RIYADH — Saudi Arabia hosted landmark delegations from Iran and Syria on Wednesday as Gulf countries prepare for re-establishing diplomatic ties after years of bitter divisions.
Only hours after Iranian state media said a delegation had touched down in Riyadh, Saudi Arabia announced the arrival of Syria’s foreign minister in Jeddah — the first such trip since the country’s civil war broke out in 2011.
With Iran’s president also expected in Saudi soon, and the Saudis negotiating with Yemen’s Houthi rebels this week in an attempt to end fighting there, some in the turbulent Gulf region are hoping this will herald calmer times ahead.
“Iranians and Syrians are in Saudi Arabia on the same day. That’s totally crazy and was inconceivable a few months ago,” a Riyadh-based Arab diplomat told AFP.
On Friday, representatives of nine Arab countries will meet in Jeddah to discuss letting Syrian President Bashar Assad’s long-isolated country attend an Arab League summit next month.
Before then, Syrian Foreign Minister Faisal Mekdad will meet his Saudi counterpart to discuss “efforts to reach a political solution to the Syrian crisis that preserves the unity, security and stability of Syria,” the Saudi foreign ministry said.
Earlier, Tehran announced the arrival of the Iranian delegation in Riyadh to pave the way for reopening diplomatic missions, seven years after an acrimonious break in ties.
The visit comes after a Saudi delegation made a similar trip to Iran’s capital, and follows a historic meeting in China between the two governments’ foreign ministers who vowed to bring stability to the troubled region.
“The Iranian delegation will take the necessary steps to reopen the embassy in Riyadh and the consulate general in Jeddah as well as the activities of Iran’s permanent representative in the (Jeddah-based) Organisation of Islamic Cooperation,” Iran’s foreign ministry spokesman Nasser Kanani said in a statement.
Iran’s President Ebrahim Raisi has been invited to Saudi Arabia, according to Tehran. It would be the first trip by an Iranian president to Saudi Arabia since Mahmoud Ahmadinejad attended a regional meeting in Mecca in 2012.

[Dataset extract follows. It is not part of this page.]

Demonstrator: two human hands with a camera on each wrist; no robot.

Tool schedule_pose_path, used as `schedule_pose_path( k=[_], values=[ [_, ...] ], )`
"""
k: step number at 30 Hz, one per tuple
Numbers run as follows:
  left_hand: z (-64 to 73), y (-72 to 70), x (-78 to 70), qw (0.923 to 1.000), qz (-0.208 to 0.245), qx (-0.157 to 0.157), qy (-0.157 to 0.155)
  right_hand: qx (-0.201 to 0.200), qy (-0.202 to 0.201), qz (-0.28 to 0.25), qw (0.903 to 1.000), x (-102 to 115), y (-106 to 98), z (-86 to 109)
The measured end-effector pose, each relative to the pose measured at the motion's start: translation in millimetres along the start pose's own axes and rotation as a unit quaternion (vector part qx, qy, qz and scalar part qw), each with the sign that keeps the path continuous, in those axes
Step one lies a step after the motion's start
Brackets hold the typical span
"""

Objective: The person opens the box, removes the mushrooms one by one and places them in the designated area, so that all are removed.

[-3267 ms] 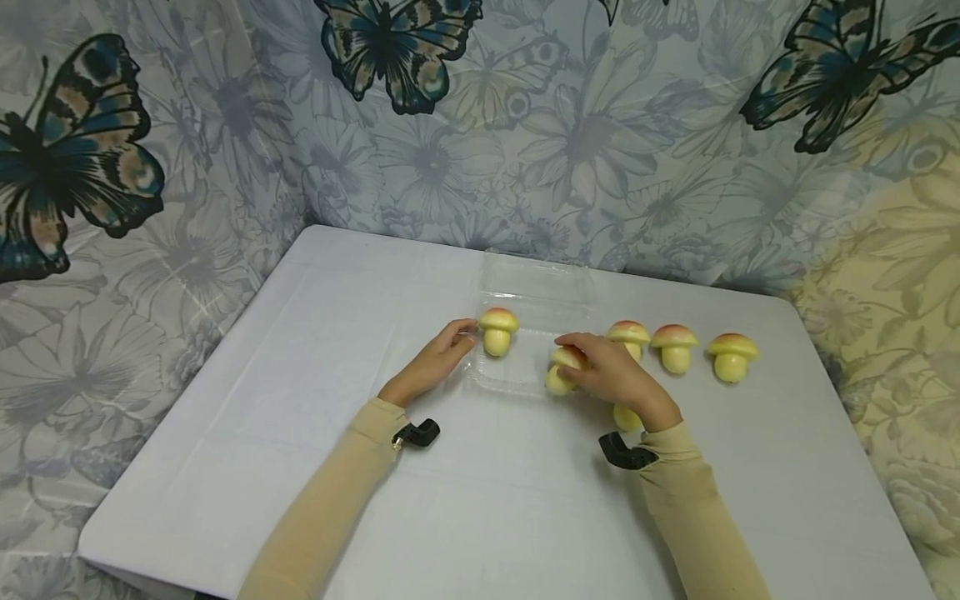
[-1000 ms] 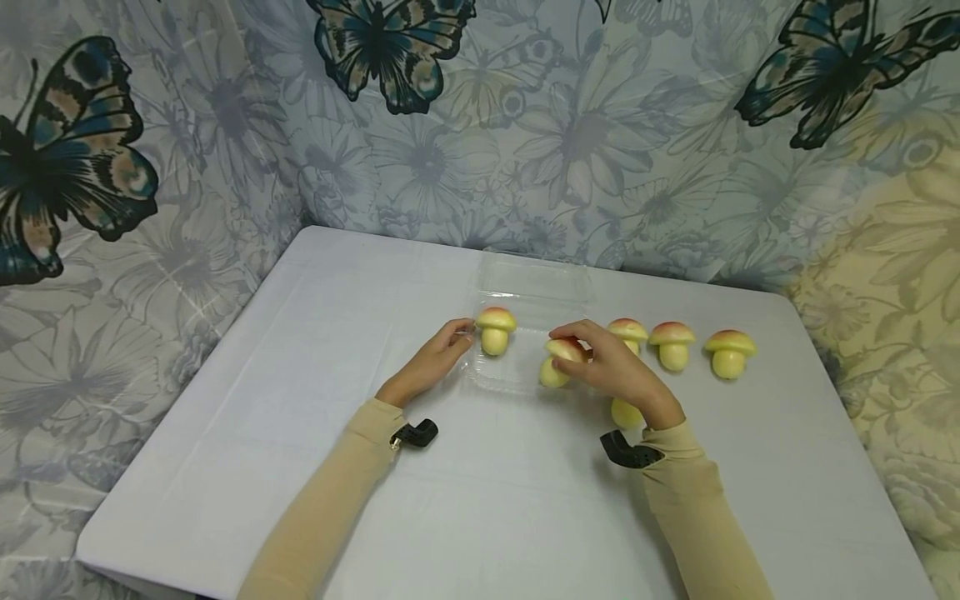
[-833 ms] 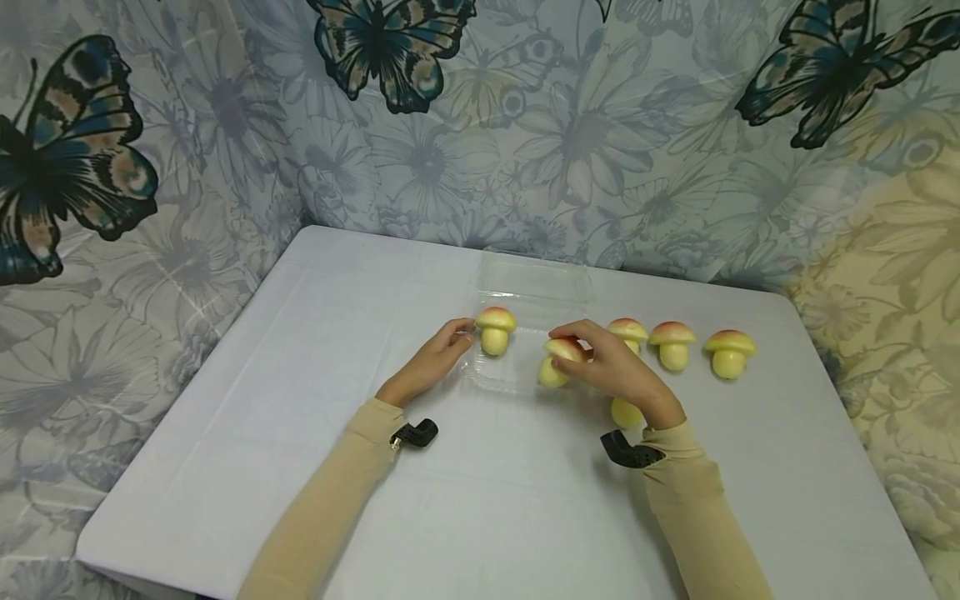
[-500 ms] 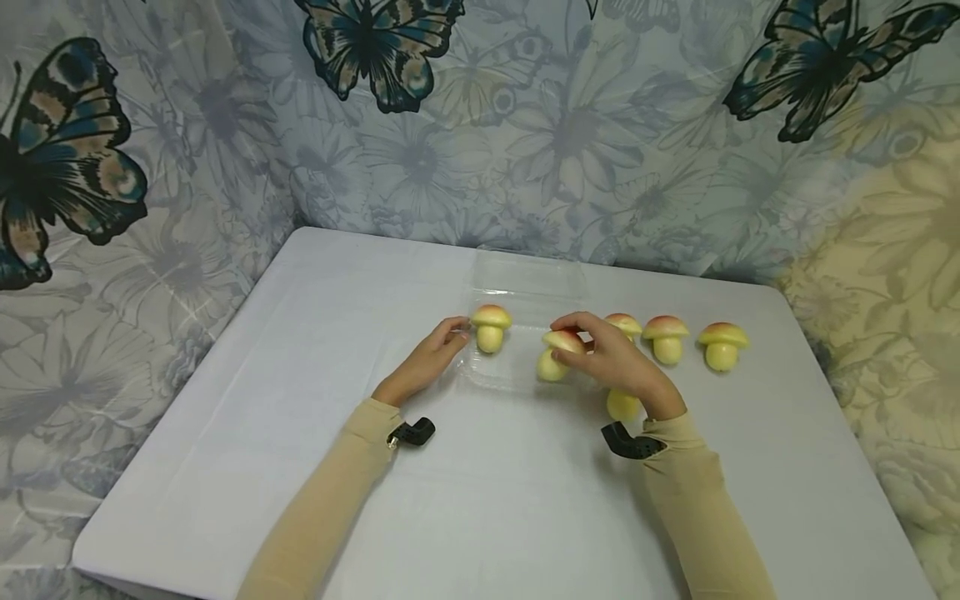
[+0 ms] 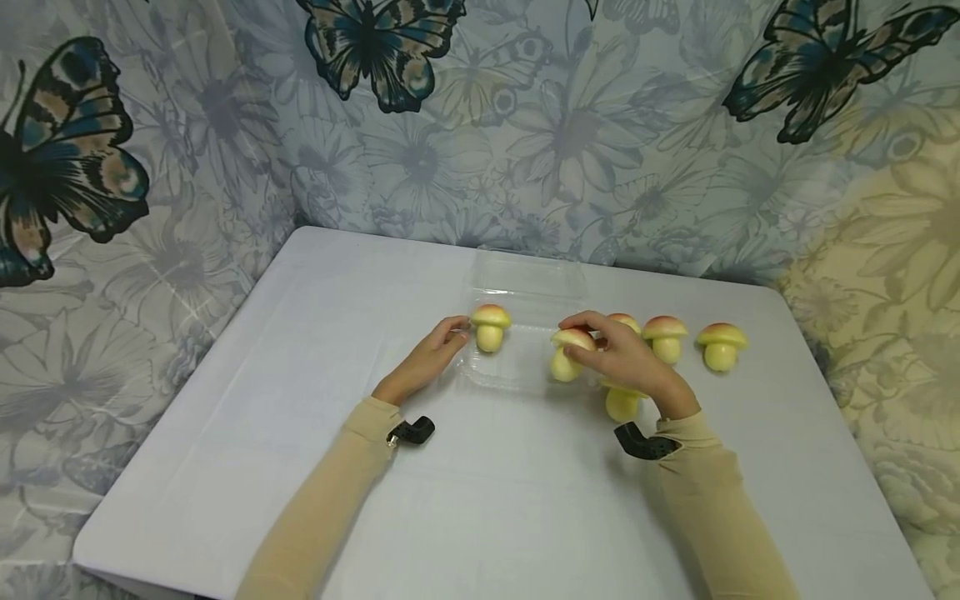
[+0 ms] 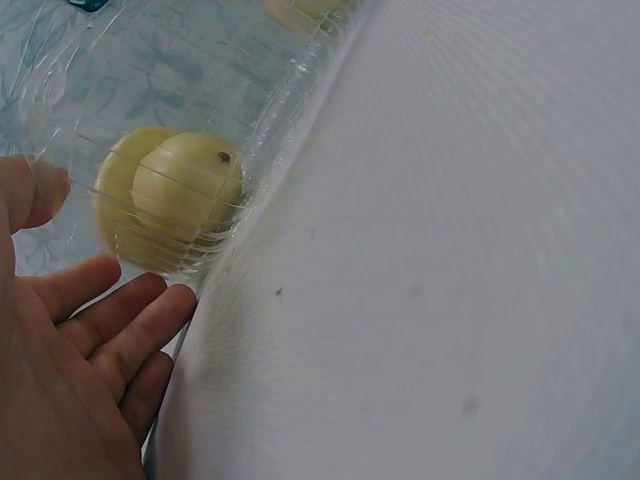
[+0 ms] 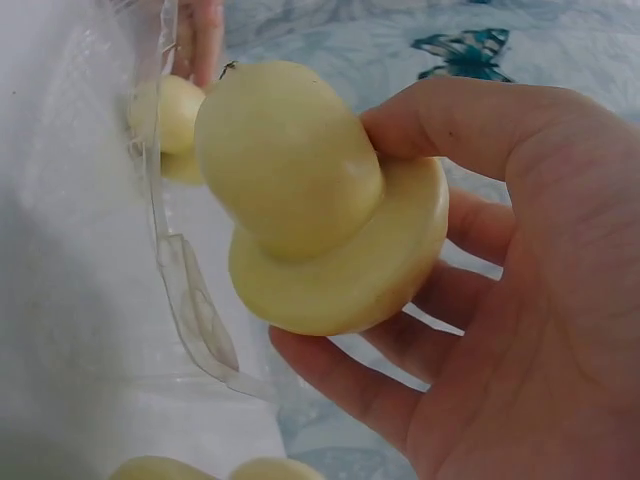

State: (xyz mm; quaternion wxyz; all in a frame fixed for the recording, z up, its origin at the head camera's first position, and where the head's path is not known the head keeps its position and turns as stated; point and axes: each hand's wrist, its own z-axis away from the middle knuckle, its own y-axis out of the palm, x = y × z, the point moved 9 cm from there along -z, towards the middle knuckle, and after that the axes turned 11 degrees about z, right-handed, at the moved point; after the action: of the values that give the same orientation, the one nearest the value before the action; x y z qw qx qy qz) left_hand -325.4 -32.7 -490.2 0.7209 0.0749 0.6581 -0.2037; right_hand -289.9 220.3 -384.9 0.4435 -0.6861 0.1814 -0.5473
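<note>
My right hand [image 5: 633,362] grips a toy mushroom [image 5: 565,365] with a yellow stem and reddish-yellow cap. It is just above the right side of a clear plastic clamshell box [image 5: 517,368]. In the right wrist view, thumb and fingers hold the cap of this mushroom [image 7: 290,165], with the stem end toward the camera. Another toy mushroom [image 5: 491,329] lies in the box at its left side. My left hand [image 5: 423,360] is at the box's left wall, fingers fairly straight. The left wrist view shows these fingers [image 6: 130,325] beside the clear wall, near the mushroom inside.
Right of the box lie more toy mushrooms: one [image 5: 665,340] in the back row, one [image 5: 722,347] farther right, one [image 5: 622,406] nearer, and one [image 5: 623,320] partly hidden by my right hand. The box's lid [image 5: 528,275] is folded back on the white-covered table [image 5: 465,517].
Over the last half second my right hand has moved slightly right, carrying the mushroom. Compared with the oldest frame, that mushroom sits a little higher. My left hand stays at the box.
</note>
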Motion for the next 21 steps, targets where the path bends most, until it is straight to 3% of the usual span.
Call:
schedule_pose_path(
  k=[11, 21],
  values=[
    [-1.1, 0.6, 0.9, 0.9999, -0.001, 0.006, 0.015, 0.006, -0.017, 0.004, 0.9998, 5.6, -11.1, 2.0],
    [-1.2, 0.0, 1.7, 0.9999, 0.007, 0.004, 0.011, 0.01, 0.006, 0.02, 0.9997, 3.9, -26.0, 10.8]
  ],
)
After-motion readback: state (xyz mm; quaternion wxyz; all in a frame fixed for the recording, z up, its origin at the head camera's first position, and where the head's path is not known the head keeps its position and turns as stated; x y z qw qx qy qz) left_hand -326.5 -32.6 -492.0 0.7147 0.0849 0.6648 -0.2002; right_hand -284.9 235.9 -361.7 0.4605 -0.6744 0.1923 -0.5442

The flurry of diplomatic activity follows last month’s landmark, Chinese-brokered announcement that Iran and Saudi Arabia, who have backed opposing sides in conflicts around the Middle East, would work towards resuming ties.
Riyadh broke off relations in 2016 after Iranian protesters attacked Saudi diplomatic missions following the execution of Saudi Shiite cleric Nimr al-Nimr — one in a series of flashpoints between the long-time foes.
Since the March 10 announcement, the two countries’ foreign ministers have met in China and a Saudi technical delegation met Iran’s chief of protocol in Tehran last week, according to the official Saudi Press Agency.
The Saudi delegation, which arrived in Tehran on Saturday, is due to fly on to Iran’s second city Mashhad on Thursday, Kanani said.
As the contacts grow, Saudi Arabia is also negotiating with Yemen’s Iran-backed Houthi rebels, eight years after launching a military intervention aimed at dislodging them from power in its impoverished neighbor.
Saudi ambassador Mohammed Al-Jaber traveled to Sanaa, Yemen’s rebel-held capital, this week hoping to “stabilize” a lapsed truce and work towards a “comprehensive political solution” between the Houthis and the ousted government.
Saudi Arabia gathered a multinational coalition to fight the Houthis in 2015, after the rebels took control of Sanaa and large swathes of the country, forcing the government to flee.
Yemen has become a major battleground and the two countries also vie for influence in Syria, Iraq and Lebanon.
Analysts say Saudi Arabia, the world’s biggest oil exporter, now wants to exit the eight-year war to focus on domestic projects aimed at diversifying its energy-dependent economy.
Washington has cautiously welcomed the rapprochement between the Saudis and US adversary Iran despite the role of China, which it sees as its biggest global challenger.
Israel has looked on in alarm, worried that the Saudis are moving further away from normalization with the Jewish state to improve ties with Tehran, while striking a blow to Jerusalem’s efforts to form a regional alliance of Arab nations against Iran.